Over Christmas and New Year I met with Stephen Conroy, Minister for Communications, Malcolm Turnbull, Shadow Minister for Communications, as well as the CEO and CCO of NBN Co and other stakeholders to see where they were in providing answers to these questions.

Well, they have just completed their target of having construction commenced or completed in areas covering 758,000 premises before the end of 2012. They are on track to achieve their end of June 2013 target of 286,000 premises passed. After a ramp up over the next eighteen months they expect to level out at approximately 6000 premises passed per day until 2021.

The network is Gigabit Passive Optical Network (GPON) FTTH to 90% of the country with the rest guaranteed 12 Mbits through fixed wireless (not mobile) and satellite. Controversially NBN Co is also paying Telstra and Optus to decommission their hybrid fibre-coaxial (HFC) networks and migrate those customers to the NBN. These HFC networks cover about 20% of the population – the richest, densest, easiest to get to 20%. NBN Co argue they need those customers to make the overall economics of what is a natural monopoly work.

NBN Co will be a purely wholesale play, no retail, and only offering a ‘simple’ layer 2 ethernet service which, not by coincidence, looks something like the standard wholesale access that I was promoting when I worked for Ofcom. This Active Line Access has been formally standardised by NICC - although BT still do not support it.

Australia has a unique network topology, 85% living within 50km of the coast and density is good for networks costs. However, 76% of Australian homes are detached houses as opposed to only 22.5% in England, making for lots of long local loops.

Each home will have a box like today’s Virgin Media or Sky boxes, to enable the delivery of a wide range of Ethernet based services from home movies to telemedicine. Importantly though, each of these set-top boxes will have four Ethernet ports, so the customer doesn’t have to be ‘captured’ by one provider for all services.

At $Au40 Billion it is costing about £2000 per home. In the UK, by contrast, we are spending approximately £2 Billion of public money to deliver FTTC to the ‘final third’ that is around eight million homes. So that’s £250 per home, one eighth what the Australians are spending.

But it is not a fair comparison – firstly there is just the sheer size of Australia – roughly 32 times the landmass of that of the UK. This size has a direct impact on the costs of rolling out Broadband infrastructure in Australia, with the costs to deliver the last 30% far greater to that of the first 70%.

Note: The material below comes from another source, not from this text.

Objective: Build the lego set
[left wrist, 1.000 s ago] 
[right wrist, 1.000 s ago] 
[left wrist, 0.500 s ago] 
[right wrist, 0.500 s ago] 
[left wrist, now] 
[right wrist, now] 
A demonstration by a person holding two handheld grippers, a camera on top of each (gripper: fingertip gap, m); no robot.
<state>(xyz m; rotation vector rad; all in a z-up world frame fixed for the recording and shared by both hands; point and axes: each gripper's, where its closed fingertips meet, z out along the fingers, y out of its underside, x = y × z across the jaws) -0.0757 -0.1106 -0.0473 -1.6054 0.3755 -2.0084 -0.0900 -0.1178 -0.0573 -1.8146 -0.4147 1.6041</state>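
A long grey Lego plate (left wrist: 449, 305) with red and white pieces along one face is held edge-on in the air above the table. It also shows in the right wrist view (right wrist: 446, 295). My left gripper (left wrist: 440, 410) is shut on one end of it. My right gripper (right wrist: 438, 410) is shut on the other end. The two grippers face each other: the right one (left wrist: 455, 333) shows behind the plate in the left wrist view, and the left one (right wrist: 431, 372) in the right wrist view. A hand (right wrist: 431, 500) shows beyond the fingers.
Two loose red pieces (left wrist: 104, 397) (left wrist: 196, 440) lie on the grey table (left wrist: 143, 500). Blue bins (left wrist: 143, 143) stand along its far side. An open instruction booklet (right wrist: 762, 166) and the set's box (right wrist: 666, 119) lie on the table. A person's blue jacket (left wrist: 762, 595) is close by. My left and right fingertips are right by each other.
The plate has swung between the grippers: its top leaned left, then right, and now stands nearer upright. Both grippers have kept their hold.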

Also Australia is getting fibre to the home, which currently means about 100 megabits but in practise is almost infinite as technology advances mean we can encode more and more data into the simple turning on and off of light down a fibre. In contrast, fibre to the cabinet is already getting towards the physical limit of the copper infrastructure rolled out in the twenties and thirties and any further advances require short line lengths and hugely complicated – and energy hungry – signal processing.

But Australia is also getting an asset – NBN Co will own the network and anticipates a return of 7% to the Government. The subsidies we are paying out are ending up in BT’s coffers and BT owns the resulting network.

Clearly the UK is not in a position to make the kind of investment NBN Co represents. Autralia’s banks did not require a massive bailout and their economy has not suffered a double dip recession.

But what the UK should be able to deliver is a vision of our communications future. Australia knows where it is going and why. In the UK the Department for Communications chaos could not even put together a green paper, and in response to my recent parliamentary question, said it had no plans for BDUK post 2015:

Chi Onwurah: To ask the Secretary of State for Culture, Media and Sport what plans she has for Broadband Delivery UK after 2015. [131540]

Mr Vaizey: There are currently no plans for Broadband Delivery UK beyond the current spending review commitment.

UK businesses and consumers need to know what kind of broadband future they can expect. It’s increasingly clear this Government isn’t going to provide that.